Ghettos were usually walled off from the rest of the urban area, and
movement in and out was limited to a small number of gates that were
generally bolted at night. Jewish ghettos in the technical sense are limited
to Christian lands and were most prominent in medieval Europe and areas
under the rule of Nazi Germany
- Ghost:
- Non-physical entity or spirit being, often believed to be the spirits of
the dead.
- Ghost Dance:
- A new religious movement among Native Americans of the western United
States. The Ghost Dance had two distinct phases, both of which originated in
the visions of a Paiute shaman living in western Nevada.
The Ghost Dance of 1870: Wodziwob (d. ca. 1872), the prophet of the
1870 dance, proclaimed that the world would soon be destroyed, then renewed;
the dead would be brought back to life and game animals restored. He
instructed his followers to dance a nocturnal circle dance. This dance was
similar to both older Paiute traditions and an earlier regional movement,
the Plateau Prophet Dance, but it addressed very present conditions of
deprivation resulting from white incursions into tribal territories. It
spread to California, Oregon, and Idaho but, with the death of Wodziwob and
the nonfulfillment of his prophecies, died out within a few years. The
Shoshone and Bannock of Fort Hall, Idaho, however, continued to perform the
Ghost Dance at least intermittently up to 1890. The Ghost Dance
of 1890: Wovoka (ca.1856-1932), a Paiute Native American prophet,
inaugurated the Ghost Dance of 1890 on the basis of a vision he had received
during a total eclipse of the sun. His message was in direct continuity with
the 1870 dance: there was to be an immanent renewal of the world in which
dead Native Americans would be resurrected and the living would no longer be
subject to sickness and old age, game animals would be restored to their
former abundance, and the old way of life would once more flourish.
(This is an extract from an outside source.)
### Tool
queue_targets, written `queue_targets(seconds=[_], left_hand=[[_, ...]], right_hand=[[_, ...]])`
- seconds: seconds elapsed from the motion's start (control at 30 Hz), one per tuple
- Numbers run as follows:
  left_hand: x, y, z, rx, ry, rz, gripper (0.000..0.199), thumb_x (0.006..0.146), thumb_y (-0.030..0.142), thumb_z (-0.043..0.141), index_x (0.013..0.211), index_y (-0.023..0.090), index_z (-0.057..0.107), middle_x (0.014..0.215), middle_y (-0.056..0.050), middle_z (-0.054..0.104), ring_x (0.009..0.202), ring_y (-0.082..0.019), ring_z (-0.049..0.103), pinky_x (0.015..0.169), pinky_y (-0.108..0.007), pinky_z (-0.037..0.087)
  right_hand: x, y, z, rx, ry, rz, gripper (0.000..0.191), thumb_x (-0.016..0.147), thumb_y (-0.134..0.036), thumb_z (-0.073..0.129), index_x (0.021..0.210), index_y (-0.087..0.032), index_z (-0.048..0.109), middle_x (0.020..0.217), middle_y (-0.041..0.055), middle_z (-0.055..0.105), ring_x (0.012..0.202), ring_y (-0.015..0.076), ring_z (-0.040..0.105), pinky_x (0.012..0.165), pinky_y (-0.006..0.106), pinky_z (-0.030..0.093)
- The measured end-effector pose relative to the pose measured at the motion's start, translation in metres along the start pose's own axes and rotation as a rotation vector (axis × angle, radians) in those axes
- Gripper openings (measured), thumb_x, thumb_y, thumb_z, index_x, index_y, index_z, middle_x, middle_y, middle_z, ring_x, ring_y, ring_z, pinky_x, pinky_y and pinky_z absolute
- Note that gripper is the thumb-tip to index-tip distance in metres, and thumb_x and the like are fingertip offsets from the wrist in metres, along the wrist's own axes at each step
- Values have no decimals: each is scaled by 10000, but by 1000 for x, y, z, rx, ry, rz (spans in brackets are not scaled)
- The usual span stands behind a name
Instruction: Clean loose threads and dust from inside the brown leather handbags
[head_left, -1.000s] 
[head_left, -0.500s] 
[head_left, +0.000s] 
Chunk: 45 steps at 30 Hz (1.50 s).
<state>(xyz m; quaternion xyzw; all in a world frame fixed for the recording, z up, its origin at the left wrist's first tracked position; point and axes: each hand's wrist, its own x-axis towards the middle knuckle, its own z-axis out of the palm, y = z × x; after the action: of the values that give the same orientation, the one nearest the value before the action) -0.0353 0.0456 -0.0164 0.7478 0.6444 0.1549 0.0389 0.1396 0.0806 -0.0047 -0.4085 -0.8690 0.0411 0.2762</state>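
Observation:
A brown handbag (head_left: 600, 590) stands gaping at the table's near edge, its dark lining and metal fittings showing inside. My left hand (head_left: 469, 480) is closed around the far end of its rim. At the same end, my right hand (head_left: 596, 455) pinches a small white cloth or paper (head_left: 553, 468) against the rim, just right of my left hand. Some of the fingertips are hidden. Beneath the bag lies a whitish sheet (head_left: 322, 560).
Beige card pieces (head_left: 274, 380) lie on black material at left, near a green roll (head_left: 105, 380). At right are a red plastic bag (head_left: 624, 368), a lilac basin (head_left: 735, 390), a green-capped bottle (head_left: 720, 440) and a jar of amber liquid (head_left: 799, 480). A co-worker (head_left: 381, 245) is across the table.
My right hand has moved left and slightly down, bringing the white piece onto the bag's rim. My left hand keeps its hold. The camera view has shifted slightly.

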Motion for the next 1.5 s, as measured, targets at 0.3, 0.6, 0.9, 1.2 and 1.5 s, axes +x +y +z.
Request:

Euro-Americans, by this time firmly in control, would be eliminated by
supernatural means, such as a flood or earthquake. It is uncertain whether
Wovoka announced a specific date for these events, but many expected them in
the spring of 1891. Wovoka's message also contained ethical admonitions
(e.g., members of different tribes should live in peace with each other;
they should cooperate with, not war against, the whites). In
anticipation of the great event and to speed its arrival, Wovoka instructed
his followers to perform circle dances periodically. They did so in large
numbers, and (especially among Plains tribes) dancers often fell into
trances, subsequently reporting that they had visited the spirit world and
spoken with dead relatives, who were living a life like the one that had
flourished before the coming of the whites. The 1890 dance
spread mainly eastward along the length of the Rocky Mountains and Great
Plains. In some tribes (e.g., Paiute, Cheyenne, Shoshone, Pawnee) acceptance
was almost unanimous; in others (like the Sioux) only segments of the
population became believers. No Pueblo (except at Taos) or Navajo accepted
it, the latter because of a culturally conditioned aversion to ghosts.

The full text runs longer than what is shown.